Bainbridge’s novel Young Adolf extremely closely - and openly - follows the Liverpool portion of The Memoirs of Bridget Hitler (Duckworth, 1979, ed. by Michael Unger), the book mentioned by Cecil. He’s correct in saying that the Memoirs were quickly discredited by historians, notably in this NYRB review (payment required) by Hugh Trevor-Roper. While Cecil obviously tends towards the theory that Bridget (the usual spelling of her name) had a hand in the memoirs, this is far from obvious. For instance, as Trevor-Roper and others have pointed out, the text is far too well-written to be the unaided work of someone who was, by all other accounts, near-illiterate. At the very least, some sort of ghost writer must have been involved, in which case it’s rather surprising that they’ve never broken cover. Of course, the same might be said of any independent hoaxer.
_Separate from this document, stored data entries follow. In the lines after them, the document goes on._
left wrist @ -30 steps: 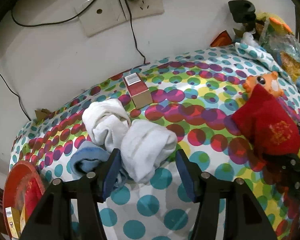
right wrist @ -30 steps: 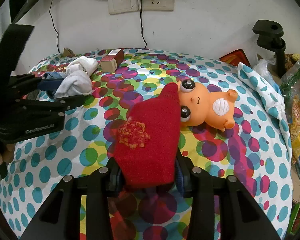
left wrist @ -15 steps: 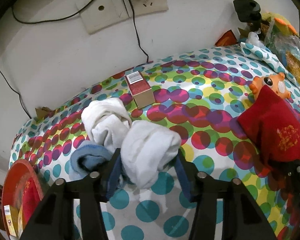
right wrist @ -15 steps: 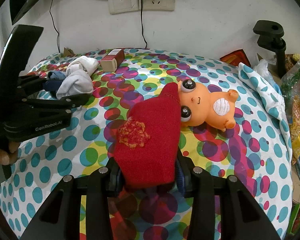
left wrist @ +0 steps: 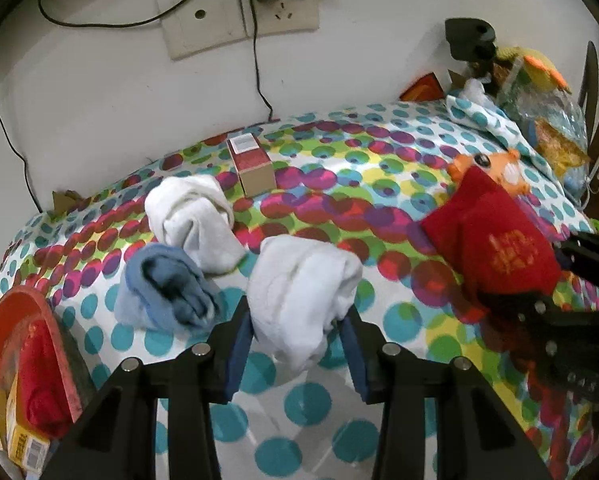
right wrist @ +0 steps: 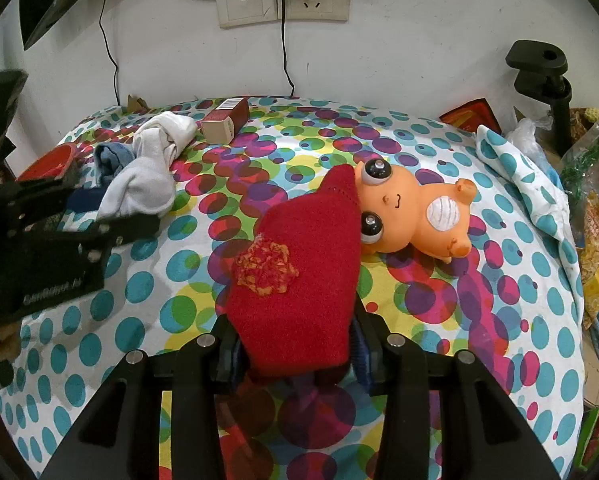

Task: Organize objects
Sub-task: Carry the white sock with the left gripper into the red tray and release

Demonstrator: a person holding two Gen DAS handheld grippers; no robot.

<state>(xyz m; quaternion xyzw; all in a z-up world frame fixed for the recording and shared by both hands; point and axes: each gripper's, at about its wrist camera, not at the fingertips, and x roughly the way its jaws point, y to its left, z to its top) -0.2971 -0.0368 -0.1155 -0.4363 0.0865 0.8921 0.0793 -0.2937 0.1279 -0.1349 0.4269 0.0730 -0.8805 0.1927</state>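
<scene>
On the dotted tablecloth (left wrist: 399,176), my left gripper (left wrist: 295,320) has a rolled white sock (left wrist: 303,284) between its blue pads. Its jaws are closing and the pads press the roll's sides. That roll lies apart from a second white sock (left wrist: 191,220) and a blue sock (left wrist: 167,288) to its left. My right gripper (right wrist: 295,344) is shut on a red sock (right wrist: 295,280) with a gold emblem, whose far end touches an orange toy (right wrist: 411,216). From the right wrist view the left gripper (right wrist: 111,208) shows at the left edge.
A small red box (left wrist: 253,166) lies near the wall behind the socks. A red dish (left wrist: 15,320) with packets sits at the table's left edge. A black clamp (right wrist: 539,76), plastic bags (right wrist: 595,216) and a folded dotted cloth (right wrist: 519,176) crowd the right side. Cables hang from wall sockets (right wrist: 283,4).
The left gripper's jaws narrowed onto the white sock roll and carried it rightward, away from the other white sock and the blue one. The right gripper and red sock stayed put.
</scene>
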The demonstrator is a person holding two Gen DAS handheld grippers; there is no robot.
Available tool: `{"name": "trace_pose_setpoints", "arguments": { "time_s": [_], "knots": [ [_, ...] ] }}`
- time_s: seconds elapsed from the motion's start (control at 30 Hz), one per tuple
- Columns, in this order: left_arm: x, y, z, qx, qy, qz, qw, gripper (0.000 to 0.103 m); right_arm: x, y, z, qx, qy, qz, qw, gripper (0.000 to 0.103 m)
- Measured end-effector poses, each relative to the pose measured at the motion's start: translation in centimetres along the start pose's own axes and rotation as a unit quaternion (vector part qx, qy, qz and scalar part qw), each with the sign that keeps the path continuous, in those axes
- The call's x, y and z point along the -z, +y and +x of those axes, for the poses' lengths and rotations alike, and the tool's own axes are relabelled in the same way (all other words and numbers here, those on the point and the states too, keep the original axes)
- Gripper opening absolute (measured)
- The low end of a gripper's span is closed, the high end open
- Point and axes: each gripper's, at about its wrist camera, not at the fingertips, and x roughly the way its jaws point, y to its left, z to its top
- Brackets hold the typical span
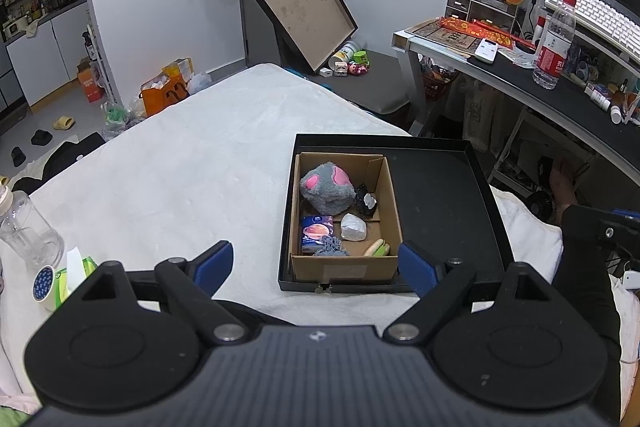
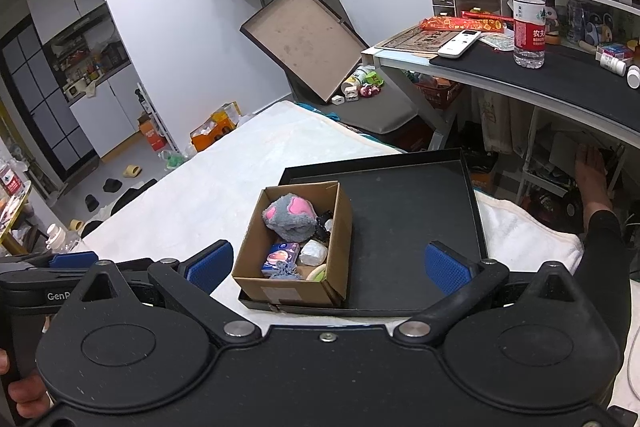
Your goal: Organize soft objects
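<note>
left claw (image 1: 316,269): nearest to us, blue pads spread wide, nothing between them – hovering over the bed just in front of the box
right claw (image 2: 328,267): also spread wide and empty, we see it above the near edge of the tray
cardboard box (image 1: 340,269): sits in the left part of the black tray (image 1: 448,211), open top
grey plush (image 1: 327,189): pink patches, in the far half of the box, leaning on the left wall
blue packet (image 1: 316,233): near-left corner of the box, just beside a grey knitted piece (image 1: 331,247)
white lump (image 1: 353,227): middle of the box, touching or nearly touching the packet – we cannot tell which
dark item (image 1: 366,201): against the right wall, next to the plush, too small to tell what
green-yellow item (image 1: 378,248): near-right corner of the box
bed (image 1: 180,167): white cover, carries the tray
clear bottle (image 1: 24,227): at the left edge on the bed
table (image 2: 540,75): off to the right, water bottle (image 2: 529,7) upright on it
</note>
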Motion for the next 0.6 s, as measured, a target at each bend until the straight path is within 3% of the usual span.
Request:
{"name": "trace_pose_setpoints", "arguments": {
  "time_s": [0.6],
  "knots": [
    [-0.07, 0.07, 0.18, -0.002, 0.001, 0.003, 1.0000, 0.088, 0.15, 0.07, 0.30, 0.002, 0.005, -0.003, 1.000, 0.103]
  ]
}}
Bainbridge’s novel actually came out the year before the published edition of the Memoirs, but this was partly a result of her persuading her publishers to then issue the original. She’d necessarily added what she had to as a novelist, but she manages to include virtually all the Liverpudlian details touched on in the Memoirs. The novel’s a better read, at that.
Incidentally, the supposedly startling - and hopelessly implausible - revelation in the Memoirs is not the story of the Liverpool visit that they’re usually remembered for, it’s the claim that it was common knowledge in the family that Hitler had personally shot his neice Geli.